* DATA FOR THE TASK:
=== Section Start ===
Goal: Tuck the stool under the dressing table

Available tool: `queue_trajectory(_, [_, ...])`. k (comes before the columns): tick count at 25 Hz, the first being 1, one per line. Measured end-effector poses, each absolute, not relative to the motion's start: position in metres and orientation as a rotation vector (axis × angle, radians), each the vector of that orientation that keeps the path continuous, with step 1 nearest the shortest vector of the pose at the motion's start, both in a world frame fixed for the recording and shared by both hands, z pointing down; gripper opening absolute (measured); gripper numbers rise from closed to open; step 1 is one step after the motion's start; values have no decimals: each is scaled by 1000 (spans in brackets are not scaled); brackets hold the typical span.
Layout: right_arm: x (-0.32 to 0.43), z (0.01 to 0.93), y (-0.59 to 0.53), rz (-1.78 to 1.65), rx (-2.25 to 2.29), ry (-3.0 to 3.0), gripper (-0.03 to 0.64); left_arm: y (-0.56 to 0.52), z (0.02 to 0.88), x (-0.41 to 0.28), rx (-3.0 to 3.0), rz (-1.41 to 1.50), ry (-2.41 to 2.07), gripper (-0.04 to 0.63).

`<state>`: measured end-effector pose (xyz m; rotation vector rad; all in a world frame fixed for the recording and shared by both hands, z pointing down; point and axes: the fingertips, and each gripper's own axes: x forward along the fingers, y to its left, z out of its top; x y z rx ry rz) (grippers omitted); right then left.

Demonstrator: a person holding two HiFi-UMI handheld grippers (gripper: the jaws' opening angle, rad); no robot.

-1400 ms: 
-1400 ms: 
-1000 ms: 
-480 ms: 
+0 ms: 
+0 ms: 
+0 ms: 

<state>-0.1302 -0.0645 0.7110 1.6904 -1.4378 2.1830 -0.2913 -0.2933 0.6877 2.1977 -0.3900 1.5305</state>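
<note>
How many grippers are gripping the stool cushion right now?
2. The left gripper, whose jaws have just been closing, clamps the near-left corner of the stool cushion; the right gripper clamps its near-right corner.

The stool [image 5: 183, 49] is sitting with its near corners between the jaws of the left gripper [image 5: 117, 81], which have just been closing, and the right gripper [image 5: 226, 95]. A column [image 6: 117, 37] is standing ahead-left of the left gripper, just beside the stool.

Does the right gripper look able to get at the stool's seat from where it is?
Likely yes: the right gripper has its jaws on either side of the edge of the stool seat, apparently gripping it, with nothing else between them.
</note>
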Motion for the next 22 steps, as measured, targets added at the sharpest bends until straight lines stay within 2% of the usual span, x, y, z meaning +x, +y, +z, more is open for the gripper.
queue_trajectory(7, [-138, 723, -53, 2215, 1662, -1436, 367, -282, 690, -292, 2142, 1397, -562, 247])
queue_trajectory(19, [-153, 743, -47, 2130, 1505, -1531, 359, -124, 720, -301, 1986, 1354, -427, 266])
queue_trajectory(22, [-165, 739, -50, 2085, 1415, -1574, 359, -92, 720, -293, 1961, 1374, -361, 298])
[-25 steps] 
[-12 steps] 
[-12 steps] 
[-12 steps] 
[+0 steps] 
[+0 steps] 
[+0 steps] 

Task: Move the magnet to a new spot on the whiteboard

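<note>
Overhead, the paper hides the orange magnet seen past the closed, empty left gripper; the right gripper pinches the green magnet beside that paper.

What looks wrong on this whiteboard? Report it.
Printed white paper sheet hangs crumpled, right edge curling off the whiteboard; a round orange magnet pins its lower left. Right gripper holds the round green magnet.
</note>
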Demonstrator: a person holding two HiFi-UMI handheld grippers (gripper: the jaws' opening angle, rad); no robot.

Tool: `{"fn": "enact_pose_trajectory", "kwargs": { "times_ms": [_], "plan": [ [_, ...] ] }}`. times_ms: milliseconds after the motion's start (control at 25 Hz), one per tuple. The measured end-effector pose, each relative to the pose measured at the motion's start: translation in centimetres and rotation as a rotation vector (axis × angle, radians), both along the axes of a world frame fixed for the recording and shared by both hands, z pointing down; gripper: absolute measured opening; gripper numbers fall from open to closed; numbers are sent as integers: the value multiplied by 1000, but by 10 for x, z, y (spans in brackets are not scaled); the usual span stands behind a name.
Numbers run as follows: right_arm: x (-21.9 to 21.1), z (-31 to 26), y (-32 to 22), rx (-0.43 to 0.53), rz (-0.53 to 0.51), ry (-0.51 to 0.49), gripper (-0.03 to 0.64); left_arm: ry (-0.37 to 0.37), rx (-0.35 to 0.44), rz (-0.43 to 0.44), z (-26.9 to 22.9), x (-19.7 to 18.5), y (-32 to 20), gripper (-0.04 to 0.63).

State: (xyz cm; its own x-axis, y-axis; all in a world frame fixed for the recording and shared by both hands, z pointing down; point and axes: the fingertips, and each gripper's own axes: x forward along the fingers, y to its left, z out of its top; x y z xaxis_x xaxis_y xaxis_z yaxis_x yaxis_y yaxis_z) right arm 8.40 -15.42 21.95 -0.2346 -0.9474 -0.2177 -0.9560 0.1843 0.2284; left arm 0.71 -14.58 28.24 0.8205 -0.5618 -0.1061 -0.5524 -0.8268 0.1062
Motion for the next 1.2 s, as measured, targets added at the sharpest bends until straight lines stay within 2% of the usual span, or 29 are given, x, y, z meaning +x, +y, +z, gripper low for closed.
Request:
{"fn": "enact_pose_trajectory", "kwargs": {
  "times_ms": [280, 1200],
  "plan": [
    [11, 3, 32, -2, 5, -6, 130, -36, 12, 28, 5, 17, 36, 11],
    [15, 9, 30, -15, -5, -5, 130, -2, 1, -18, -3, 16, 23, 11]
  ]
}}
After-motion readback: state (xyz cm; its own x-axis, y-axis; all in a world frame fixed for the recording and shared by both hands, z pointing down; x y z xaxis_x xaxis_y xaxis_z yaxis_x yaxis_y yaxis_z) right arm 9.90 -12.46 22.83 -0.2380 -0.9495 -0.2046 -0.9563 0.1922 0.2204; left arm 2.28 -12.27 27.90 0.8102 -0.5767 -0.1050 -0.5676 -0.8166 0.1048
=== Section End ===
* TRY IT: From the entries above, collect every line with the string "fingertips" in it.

* TASK SOLUTION:
`<state>`: measured end-effector pose (xyz m; rotation vector rad; all in a world frame fixed for the recording and shared by both hands, z pointing down; point and axes: the fingertips, and each gripper's own axes: x forward along the fingers, y to its left, z out of its top; x y z rx ry rz) (grippers omitted); right then left.
State: (xyz cm; its own x-axis, y-axis; all in a world frame fixed for the recording and shared by both hands, z pointing down; point and axes: the fingertips, and each gripper's own axes: x forward along the fingers, y to its left, z out of its top; x y z xaxis_x xaxis_y xaxis_z yaxis_x yaxis_y yaxis_z) right arm 8.40 -15.42 21.95 -0.2346 -0.9474 -0.2177 -0.9560 0.1843 0.2284; left arm 0.71 -14.58 28.24 0.8205 -0.5618 -0.1061 -0.5524 -0.8268 0.1062

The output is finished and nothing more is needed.